U.S. 30-Year Yield Drops Below 2% for First Time Since October

(Bloomberg) -- The yield on the 30-year Treasury bond fell below 2% for the first time since October, extending a month-long slide driven mainly by concern about the potential economic fallout from the coronavirus epidemic that began in China and has spread to other countries.

The move gained momentum following the Federal Reserve policy remarks on Wednesday. Longer-term Treasury yields have fallen even as Fed Chairman Jerome Powell signaled that the central bank would redouble efforts to spur inflation. And a key part of the yield curve -- the gap between rates on three-month and 10-year U.S. debt -- sent a recession warning by inverting the past two days.

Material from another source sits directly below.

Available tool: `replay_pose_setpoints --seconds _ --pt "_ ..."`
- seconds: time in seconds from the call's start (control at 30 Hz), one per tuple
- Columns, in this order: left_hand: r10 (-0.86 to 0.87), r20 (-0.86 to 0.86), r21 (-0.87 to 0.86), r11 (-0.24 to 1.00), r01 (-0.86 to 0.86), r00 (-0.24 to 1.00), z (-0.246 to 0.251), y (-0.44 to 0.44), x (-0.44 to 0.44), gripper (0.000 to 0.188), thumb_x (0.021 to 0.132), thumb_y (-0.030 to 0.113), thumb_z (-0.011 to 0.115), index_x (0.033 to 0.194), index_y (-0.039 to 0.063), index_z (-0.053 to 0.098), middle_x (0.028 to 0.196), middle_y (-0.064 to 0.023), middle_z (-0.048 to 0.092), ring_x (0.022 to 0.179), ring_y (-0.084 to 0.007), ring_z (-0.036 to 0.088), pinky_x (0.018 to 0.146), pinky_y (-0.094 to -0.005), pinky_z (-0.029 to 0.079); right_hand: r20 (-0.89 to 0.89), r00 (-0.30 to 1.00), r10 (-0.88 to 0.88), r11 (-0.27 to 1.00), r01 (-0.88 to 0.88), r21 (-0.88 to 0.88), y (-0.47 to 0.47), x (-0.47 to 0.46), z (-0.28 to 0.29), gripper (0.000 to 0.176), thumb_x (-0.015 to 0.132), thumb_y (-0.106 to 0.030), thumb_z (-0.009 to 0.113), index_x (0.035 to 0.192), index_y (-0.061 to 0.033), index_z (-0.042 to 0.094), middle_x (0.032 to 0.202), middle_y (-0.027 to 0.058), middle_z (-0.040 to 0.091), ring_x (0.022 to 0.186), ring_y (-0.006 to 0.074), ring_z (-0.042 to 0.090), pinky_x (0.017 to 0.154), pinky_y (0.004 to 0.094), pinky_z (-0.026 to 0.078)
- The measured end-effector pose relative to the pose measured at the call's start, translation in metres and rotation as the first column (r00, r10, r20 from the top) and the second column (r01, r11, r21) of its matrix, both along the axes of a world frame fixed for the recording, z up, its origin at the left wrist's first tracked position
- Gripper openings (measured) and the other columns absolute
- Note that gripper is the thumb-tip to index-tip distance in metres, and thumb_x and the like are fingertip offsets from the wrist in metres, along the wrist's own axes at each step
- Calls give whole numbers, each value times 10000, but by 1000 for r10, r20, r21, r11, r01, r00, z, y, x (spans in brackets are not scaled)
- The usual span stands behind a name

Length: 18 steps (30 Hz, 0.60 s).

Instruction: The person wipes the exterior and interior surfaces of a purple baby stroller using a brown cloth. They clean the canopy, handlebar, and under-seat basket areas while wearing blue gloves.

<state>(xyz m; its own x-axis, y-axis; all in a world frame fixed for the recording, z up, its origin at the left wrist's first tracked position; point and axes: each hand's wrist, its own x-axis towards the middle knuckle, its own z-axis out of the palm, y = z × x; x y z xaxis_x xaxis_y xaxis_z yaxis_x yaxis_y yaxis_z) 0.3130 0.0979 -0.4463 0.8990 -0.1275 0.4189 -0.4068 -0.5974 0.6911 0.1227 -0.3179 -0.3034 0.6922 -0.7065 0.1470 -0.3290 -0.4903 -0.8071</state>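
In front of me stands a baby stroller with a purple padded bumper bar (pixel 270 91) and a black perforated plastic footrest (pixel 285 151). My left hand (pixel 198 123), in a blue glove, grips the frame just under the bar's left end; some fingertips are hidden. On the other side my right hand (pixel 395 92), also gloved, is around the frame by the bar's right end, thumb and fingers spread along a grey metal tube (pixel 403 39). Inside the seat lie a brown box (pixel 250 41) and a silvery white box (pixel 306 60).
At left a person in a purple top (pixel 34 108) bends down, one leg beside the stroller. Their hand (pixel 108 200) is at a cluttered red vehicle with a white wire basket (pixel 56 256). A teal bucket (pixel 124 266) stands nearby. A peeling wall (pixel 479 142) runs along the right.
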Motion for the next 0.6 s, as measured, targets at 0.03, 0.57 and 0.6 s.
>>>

The 30-year yield dropped more than 5 basis points Friday to 1.9950%, reaching the lowest level since Sept. 5.

U.S. 30-Year Yield Drops Below 2% for First Time Since October

“What the market is telling you is that the Fed has to cut rates here a lot sooner than people think,” possibly as soon as March or April, said Tom di Galoma, managing director of government trading and strategy at Seaport Global.

“The global economy is going to suffer, certainly with the outbreak of virus, from a transportation, trade and travel standpoint,” he said. “We’re going to see a significant slowdown here if this continues.”

After falling to a record low of 1.904% in August 2019 in a rally fueled by concern that trade protectionism would hurt the U.S. economy and by sliding European yields, the 30-year yield rebounded, climbing as high as 2.44% in November. Its January decline was aided by hostilities between the U.S. and Iran early in the month and soft American and U.K. inflation data mid-month.

For di Galoma, if the 30-year breaks through 1.95%, “we’ll probably get to 1.80%.”